Иногда спуск исполнен страданий, но он может проходить и в радости. Это слово уместно. Я вновь представляю себе Сизифа, спускающегося к своему камню. В начале были страдания. Когда память наполняется земными образами, когда непереносимым становится желание счастья, бывает, что к сердцу человека подступает печаль: это победа камня, это сам камень. Слишком тяжело нести безмерную ношу скорби. Таковы наши ночи в Гефсиманском саду. Но сокрушающие нас истины отступают, как только мы распознаем их. Так Эдип сначала подчинялся судьбе, не зная о ней. Трагедия начинается вместе с познанием. Но в то же мгновение слепой и отчаявшийся Эдип сознает, что единственной связью с миром остается для него нежная девичья рука. Тогда‑то и раздается его высокомерная речь: «Несмотря на все невзгоды, преклонный возраст и величие души заставляют меня сказать, что все хорошо»{162}. Эдип у Софокла, подобно Кириллову у Достоевского, дает нам формулу абсурдной победы. Античная мудрость соединяется с современным героизмом.
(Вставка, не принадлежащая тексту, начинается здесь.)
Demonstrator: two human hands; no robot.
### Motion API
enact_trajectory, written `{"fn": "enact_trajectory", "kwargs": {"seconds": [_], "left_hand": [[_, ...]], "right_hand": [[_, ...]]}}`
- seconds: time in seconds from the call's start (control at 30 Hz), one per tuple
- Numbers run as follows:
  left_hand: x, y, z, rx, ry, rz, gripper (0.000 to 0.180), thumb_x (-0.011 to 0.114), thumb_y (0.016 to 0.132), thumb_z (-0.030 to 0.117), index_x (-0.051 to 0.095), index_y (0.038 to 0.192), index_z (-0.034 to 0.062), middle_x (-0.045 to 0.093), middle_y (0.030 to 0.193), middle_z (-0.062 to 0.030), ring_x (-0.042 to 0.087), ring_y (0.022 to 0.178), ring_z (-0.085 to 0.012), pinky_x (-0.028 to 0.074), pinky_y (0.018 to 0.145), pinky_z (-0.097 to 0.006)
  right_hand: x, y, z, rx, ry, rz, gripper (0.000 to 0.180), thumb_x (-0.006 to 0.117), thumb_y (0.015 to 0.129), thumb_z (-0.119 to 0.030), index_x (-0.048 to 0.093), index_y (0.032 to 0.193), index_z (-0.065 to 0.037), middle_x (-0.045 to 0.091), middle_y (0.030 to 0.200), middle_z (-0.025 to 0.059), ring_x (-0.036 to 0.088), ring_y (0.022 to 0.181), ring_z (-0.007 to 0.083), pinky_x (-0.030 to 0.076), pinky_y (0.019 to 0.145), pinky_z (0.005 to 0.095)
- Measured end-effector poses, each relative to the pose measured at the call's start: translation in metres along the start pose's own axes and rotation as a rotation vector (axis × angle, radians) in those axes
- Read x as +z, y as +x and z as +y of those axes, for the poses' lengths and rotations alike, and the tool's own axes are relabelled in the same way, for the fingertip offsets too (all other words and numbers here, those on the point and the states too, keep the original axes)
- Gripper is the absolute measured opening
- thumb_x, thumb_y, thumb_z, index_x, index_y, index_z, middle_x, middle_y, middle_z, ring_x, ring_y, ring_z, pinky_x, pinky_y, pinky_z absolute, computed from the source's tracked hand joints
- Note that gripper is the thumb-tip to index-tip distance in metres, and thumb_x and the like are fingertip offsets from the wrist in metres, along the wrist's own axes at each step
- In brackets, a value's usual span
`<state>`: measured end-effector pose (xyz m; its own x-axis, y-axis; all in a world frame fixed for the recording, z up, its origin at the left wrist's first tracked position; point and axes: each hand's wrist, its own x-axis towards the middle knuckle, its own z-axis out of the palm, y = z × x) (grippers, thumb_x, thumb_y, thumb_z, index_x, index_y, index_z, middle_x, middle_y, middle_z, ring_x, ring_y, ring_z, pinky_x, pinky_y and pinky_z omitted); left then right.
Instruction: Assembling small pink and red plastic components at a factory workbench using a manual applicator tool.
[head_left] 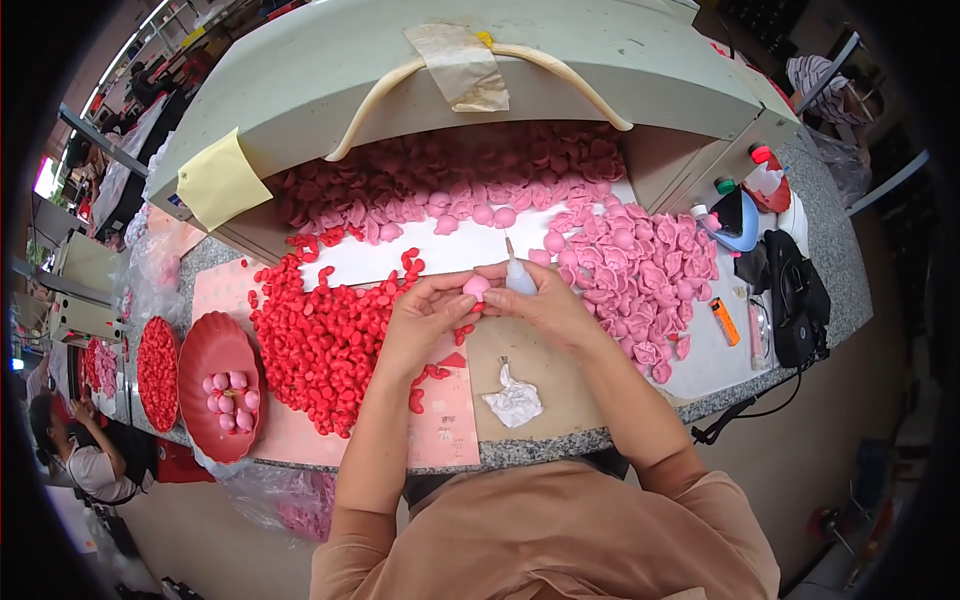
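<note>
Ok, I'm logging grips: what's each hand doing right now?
Left hand: closed, fingers holding a pink ball.
Right hand: closed, holding a nozzle-tipped bottle.

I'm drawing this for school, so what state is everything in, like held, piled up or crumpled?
Left grip: closed on pink ball
Right grip: closed around pale bottle
Red pieces: heaped loose
Pink petal pieces: heaped loose
Scalloped tray: partly filled
White tissue: crumpled
Orange object: lying down
Yellow paper: hanging from hood
</note>
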<state>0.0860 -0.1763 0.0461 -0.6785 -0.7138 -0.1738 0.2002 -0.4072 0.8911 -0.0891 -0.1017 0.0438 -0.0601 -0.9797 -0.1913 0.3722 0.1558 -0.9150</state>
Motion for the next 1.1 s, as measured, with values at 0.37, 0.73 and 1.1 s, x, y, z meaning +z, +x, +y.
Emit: {"fn": "enact_trajectory", "kwargs": {"seconds": [0.37, 0.73, 1.1], "left_hand": [[-0.002, -0.002, 0.001, -0.006, 0.014, -0.013, 0.027, 0.062, 0.085, -0.001, 0.057, 0.111, 0.0000, 0.063, 0.105, -0.0088, 0.061, 0.095, -0.0145, 0.052, 0.082, -0.027], [-0.004, -0.002, 0.001, 0.034, 0.095, 0.002, 0.030, 0.063, 0.083, 0.000, 0.058, 0.112, 0.0028, 0.062, 0.107, -0.0072, 0.061, 0.095, -0.0152, 0.053, 0.082, -0.030], [0.012, 0.000, 0.001, 0.204, 0.049, -0.058, 0.039, 0.058, 0.084, -0.007, 0.047, 0.120, 0.0012, 0.055, 0.116, -0.0094, 0.054, 0.109, -0.0170, 0.046, 0.093, -0.029]], "right_hand": [[0.003, -0.004, -0.006, 0.007, 0.003, -0.011, 0.036, 0.066, 0.084, -0.008, 0.056, 0.116, 0.002, 0.062, 0.107, 0.0099, 0.061, 0.095, 0.0147, 0.051, 0.084, 0.0280], [0.004, -0.004, -0.006, -0.031, -0.015, -0.006, 0.036, 0.066, 0.082, -0.003, 0.056, 0.117, 0.002, 0.062, 0.108, 0.0103, 0.061, 0.097, 0.0160, 0.049, 0.088, 0.0288], [0.004, -0.002, 0.002, -0.424, -0.483, 0.088, 0.037, 0.067, 0.081, -0.006, 0.058, 0.117, -0.002, 0.057, 0.109, 0.0040, 0.054, 0.103, 0.0140, 0.044, 0.089, 0.0273]]}}
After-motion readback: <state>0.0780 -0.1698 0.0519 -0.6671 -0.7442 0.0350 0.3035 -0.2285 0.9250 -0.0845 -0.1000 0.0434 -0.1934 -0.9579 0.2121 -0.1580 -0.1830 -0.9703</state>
Перед тем, кто открыл абсурд, всегда возникает искушение написать нечто вроде учебника счастья. «Как, следуя по столь узкому пути?..» Но мир всего лишь один, счастье и абсурд являются порождениями одной и той же земли. Они неразделимы. Было бы ошибкой утверждать, что счастье рождается непременно из открытия абсурда. Может случиться, что чувство абсурда рождается из счастья. «Я думаю, что все хорошо», – говорит Эдип, и эти слова священны. Они раздаются в суровой и конечной вселенной человека. Они учат, что это не все, еще не все исчерпано. Они изгоняют из этого мира бога, вступившего в него вместе с неудовлетворенностью и тягой к бесцельным страданиям. Они превращают судьбу в дело рук человека, дело, которое должно решаться среди людей.

В этом вся тихая радость Сизифа. Ему принадлежит его судьба. Камень – его достояние. Точно так же абсурдный человек, глядя на свои муки, заставляет умолкнуть идолов. В неожиданно притихшей вселенной слышен шепот тысяч тонких восхитительных голосов, поднимающихся от земли. Это бессознательный, тайный зов всех образов мира – такова изнанка и такова цена победы. Солнца нет без тени, и необходимо познать ночь. Абсурдный человек говорит «да» – и его усилиям более нет конца. Если и есть личная судьба, то это отнюдь не предопределение свыше, либо, в крайнем случае, предопределение сводится к тому, как о нем судит сам человек: оно фатально и достойно презрения. В остальном он сознает себя властелином своих дней. В неуловимое мгновение, когда человек оборачивается и бросает взгляд на прожитую жизнь, Сизиф, вернувшись к камню, созерцает бессвязную последовательность действий, ставшую его судьбой. Она была сотворена им самим, соединена в одно целое его памятью и скреплена смертью. Убежденный в человеческом происхождении всего человеческого, желающий видеть и знающий, что ночи не будет конца, слепец продолжает путь. И вновь скатывается камень.

Я оставляю Сизифа у подножия его горы! Ноша всегда найдется. Но Сизиф учит высшей верности, которая отвергает богов и двигает камни. Он тоже считает, что все хорошо. Эта вселенная, отныне лишенная властелина, не кажется ему ни бесплодной, ни ничтожной. Каждая крупица камня, каждый отблеск руды на полночной горе составляет для него целый мир. Одной борьбы за вершину достаточно, чтобы заполнить сердце человека. Сизифа следует представлять себе счастливым.